ただ、そうした「あがき」は見苦しくもあるけれども、制作をする者にとってあるべき「熱意」でもあり、作品に対する真摯な態度だとも受け取れる。制作者はこれくらい図太くあるべきなのかもしれない。
またこの本を通して、さまざまなアート関係者の作品やテーマに対する思いや姿勢、また被爆者の方々の思いが伝わって、面白く読んだ。
しかし、、、私にはChim↑Pomの平和への「思い」が伝わって来ない。
知人である評論家から、Chim↑Pomは平和や戦争、原爆に対して真摯な気持ちをもって制作したらしい、彼らは真面目なのだ、、、という評価を貰っているのは理解できたが、では、どういう思いで制作したのかという具体的な部分が書かれていないのだ。作品コンセプトと呼んでいるほんの半ページ分の企画意図は掲載されていたが、予想外に薄い内容で、読んでさらにガッカリした。
この書籍全編を通して、Chim↑Pomは真摯な気持ちで取り組んだことを強調して書かれていたが、真摯だったのは「作品」に対してであって、広島市民や被爆者の方々、平和や戦争というものに真摯であったとは思えないのだ。

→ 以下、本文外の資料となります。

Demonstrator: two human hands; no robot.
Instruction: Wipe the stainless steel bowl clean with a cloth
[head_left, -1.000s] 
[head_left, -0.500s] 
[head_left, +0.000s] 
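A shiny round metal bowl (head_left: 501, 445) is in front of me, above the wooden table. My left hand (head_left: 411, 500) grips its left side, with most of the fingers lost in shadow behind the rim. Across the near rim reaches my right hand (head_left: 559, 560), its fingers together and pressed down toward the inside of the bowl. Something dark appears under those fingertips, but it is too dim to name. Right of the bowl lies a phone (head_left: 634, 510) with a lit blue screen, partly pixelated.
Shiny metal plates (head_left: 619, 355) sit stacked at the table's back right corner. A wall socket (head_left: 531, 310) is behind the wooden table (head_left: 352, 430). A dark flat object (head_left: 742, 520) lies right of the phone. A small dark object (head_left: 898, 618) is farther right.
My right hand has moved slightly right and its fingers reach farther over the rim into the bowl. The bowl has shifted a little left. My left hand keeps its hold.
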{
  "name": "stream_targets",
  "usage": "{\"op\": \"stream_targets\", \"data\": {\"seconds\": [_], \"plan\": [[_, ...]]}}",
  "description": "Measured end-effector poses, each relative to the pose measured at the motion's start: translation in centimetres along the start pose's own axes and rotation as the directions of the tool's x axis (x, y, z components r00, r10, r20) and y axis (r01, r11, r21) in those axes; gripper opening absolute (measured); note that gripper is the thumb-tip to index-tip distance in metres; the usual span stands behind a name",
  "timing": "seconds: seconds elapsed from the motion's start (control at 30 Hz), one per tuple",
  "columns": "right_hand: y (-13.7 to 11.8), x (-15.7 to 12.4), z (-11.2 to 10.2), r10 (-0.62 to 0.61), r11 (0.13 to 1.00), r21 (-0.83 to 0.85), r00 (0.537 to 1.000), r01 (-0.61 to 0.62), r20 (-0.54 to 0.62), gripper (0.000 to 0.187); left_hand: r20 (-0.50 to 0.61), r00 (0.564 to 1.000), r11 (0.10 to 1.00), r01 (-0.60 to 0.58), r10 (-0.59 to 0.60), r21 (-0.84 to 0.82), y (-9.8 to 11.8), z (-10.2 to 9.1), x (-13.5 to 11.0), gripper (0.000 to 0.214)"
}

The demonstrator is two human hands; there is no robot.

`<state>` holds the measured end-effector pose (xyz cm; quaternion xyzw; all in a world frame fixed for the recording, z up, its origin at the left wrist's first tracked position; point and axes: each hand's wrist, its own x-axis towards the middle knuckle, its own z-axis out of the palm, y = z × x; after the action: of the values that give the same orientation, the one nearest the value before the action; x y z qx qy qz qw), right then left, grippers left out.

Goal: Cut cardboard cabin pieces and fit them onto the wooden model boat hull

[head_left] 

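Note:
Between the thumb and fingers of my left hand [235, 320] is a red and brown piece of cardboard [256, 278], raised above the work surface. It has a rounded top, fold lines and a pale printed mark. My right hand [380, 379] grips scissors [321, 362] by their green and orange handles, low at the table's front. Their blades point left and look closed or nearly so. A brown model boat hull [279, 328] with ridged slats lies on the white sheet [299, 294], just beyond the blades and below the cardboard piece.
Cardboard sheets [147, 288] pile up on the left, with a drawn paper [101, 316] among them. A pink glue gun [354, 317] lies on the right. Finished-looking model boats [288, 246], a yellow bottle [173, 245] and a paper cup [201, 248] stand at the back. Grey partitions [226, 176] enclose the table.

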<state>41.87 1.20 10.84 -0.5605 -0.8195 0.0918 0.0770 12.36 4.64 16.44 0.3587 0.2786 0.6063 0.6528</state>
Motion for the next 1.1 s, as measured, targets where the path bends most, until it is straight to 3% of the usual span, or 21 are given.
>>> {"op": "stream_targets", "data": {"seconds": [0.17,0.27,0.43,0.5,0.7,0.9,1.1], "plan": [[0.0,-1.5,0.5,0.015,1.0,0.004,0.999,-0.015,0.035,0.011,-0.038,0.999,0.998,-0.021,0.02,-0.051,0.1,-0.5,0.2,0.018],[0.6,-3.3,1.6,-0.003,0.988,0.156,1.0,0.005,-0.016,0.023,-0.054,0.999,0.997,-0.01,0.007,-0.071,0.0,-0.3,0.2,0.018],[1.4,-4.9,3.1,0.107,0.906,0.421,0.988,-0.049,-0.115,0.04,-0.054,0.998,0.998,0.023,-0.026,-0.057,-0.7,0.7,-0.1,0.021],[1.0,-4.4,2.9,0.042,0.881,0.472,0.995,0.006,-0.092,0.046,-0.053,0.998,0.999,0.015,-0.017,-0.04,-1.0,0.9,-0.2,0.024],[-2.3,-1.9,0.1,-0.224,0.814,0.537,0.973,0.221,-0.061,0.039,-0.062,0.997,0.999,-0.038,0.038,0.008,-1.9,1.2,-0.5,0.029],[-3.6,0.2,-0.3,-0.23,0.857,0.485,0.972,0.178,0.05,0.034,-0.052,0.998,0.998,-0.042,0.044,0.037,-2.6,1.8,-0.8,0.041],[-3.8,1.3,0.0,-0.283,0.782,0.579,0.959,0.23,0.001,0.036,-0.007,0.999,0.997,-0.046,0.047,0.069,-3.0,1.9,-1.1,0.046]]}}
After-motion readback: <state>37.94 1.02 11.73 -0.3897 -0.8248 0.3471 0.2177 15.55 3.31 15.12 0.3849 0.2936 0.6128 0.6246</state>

Chim↑Pomと原爆をつなげるエピソードは、メンバーの1人である卯城さんが子供のころに「はだしのゲン」を読んだこと以外に説明されていない。「広島とは縁ある」とか「卯城は戦争や平和に対して考えてきた人だ」という具体性の無い表現は、そこはかとなく思慮深そうな雰囲気を漂わせているだけに思える。

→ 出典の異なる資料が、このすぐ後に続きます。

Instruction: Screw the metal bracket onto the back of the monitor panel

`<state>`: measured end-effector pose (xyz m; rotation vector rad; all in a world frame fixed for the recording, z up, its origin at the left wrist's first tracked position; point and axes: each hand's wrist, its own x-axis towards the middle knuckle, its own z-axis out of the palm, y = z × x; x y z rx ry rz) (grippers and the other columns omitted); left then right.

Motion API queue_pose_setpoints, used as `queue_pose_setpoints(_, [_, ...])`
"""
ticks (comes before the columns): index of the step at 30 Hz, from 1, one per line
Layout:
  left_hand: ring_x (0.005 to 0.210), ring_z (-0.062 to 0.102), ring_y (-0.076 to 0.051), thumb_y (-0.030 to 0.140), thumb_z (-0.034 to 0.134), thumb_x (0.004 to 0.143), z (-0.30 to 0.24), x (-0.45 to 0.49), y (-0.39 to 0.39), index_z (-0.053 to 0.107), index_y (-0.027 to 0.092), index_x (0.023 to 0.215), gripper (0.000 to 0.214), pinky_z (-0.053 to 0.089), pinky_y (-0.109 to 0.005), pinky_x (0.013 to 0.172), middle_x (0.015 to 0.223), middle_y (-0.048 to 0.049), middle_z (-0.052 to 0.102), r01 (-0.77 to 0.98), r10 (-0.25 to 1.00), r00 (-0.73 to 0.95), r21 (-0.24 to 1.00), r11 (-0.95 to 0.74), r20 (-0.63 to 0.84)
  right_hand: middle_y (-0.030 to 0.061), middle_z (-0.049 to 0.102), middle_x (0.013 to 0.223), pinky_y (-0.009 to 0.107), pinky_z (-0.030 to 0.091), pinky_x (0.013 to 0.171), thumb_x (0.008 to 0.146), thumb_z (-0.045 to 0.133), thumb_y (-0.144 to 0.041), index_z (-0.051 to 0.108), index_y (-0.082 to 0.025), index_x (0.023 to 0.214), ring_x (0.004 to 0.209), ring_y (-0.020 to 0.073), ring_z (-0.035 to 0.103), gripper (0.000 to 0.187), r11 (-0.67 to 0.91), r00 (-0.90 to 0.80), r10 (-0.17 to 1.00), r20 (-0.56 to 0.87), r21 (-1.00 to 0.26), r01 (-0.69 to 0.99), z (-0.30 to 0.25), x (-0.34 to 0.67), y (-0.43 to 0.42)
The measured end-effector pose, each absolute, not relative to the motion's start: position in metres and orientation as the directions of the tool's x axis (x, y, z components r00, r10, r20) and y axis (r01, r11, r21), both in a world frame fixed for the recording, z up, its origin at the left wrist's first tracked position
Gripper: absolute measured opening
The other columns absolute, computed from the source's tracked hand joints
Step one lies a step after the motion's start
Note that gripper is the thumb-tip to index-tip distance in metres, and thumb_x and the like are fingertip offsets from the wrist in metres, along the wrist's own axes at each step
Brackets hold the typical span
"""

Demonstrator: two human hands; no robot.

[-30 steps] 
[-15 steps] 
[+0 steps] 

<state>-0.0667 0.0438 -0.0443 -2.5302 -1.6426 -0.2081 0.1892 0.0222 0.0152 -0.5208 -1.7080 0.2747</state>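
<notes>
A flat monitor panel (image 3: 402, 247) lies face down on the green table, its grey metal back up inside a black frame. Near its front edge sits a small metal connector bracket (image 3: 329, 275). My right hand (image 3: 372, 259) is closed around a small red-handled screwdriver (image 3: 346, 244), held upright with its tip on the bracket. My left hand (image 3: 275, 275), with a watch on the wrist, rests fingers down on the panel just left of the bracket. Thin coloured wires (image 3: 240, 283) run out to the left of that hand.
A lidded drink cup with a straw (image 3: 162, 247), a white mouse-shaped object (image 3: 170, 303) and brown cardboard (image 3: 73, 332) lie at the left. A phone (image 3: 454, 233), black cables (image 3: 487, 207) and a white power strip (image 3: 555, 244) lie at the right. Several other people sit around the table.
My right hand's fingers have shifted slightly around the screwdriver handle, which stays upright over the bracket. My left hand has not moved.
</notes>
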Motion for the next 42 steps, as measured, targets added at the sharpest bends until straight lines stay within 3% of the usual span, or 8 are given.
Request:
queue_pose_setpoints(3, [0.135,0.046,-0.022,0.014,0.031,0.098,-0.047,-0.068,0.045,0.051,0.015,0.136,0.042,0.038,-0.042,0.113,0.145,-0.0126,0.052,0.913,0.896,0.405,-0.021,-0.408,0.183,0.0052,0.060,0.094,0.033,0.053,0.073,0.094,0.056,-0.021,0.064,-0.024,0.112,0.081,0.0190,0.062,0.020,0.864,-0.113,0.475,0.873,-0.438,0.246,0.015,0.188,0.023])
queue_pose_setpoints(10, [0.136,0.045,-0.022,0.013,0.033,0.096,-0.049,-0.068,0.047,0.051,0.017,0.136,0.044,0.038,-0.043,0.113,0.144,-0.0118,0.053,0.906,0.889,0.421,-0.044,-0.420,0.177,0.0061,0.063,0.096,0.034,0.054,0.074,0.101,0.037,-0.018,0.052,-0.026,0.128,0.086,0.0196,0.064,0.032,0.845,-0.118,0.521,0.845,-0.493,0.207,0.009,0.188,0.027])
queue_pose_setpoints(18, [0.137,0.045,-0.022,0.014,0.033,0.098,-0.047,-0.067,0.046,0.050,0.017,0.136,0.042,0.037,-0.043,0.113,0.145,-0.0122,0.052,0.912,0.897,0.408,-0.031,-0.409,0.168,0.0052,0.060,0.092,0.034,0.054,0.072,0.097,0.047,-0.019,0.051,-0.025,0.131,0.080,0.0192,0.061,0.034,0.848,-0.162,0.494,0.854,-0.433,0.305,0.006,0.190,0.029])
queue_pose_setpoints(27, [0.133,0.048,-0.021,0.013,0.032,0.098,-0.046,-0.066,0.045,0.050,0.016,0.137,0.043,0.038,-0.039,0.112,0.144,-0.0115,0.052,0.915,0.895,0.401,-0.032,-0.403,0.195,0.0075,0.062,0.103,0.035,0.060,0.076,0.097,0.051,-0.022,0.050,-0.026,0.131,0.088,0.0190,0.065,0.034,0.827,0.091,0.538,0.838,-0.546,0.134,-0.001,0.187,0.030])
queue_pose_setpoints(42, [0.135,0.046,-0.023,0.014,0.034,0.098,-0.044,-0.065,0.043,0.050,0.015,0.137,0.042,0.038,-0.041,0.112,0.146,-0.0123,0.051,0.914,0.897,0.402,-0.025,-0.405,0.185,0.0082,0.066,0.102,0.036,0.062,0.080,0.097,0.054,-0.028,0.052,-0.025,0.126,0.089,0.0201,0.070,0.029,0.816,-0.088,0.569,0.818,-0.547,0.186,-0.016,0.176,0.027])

とはいっても、私は必ずしもすべてのアート作品にメッセージ性が必要だとは思わない。
アーティストなら、「こういう表現をしてみたかった」でもいいのではないだろうか。もし思いつきでやったのなら、どんなに批判されても、堂々とアートとして発表すればいい。
感覚、思いつき、ピンときた、、では許してもらえなくて批判されたのかもしれないが、広島の空にピカッと書くなら、それくらい批判される覚悟を持って挑んでほしかった。
騒ぎを振り返る本を出版するのであれば、自分たちの問題から一歩引いて、アートや広告デザインなども含めた全体の問題として検証して欲しかったなと、残念に思う。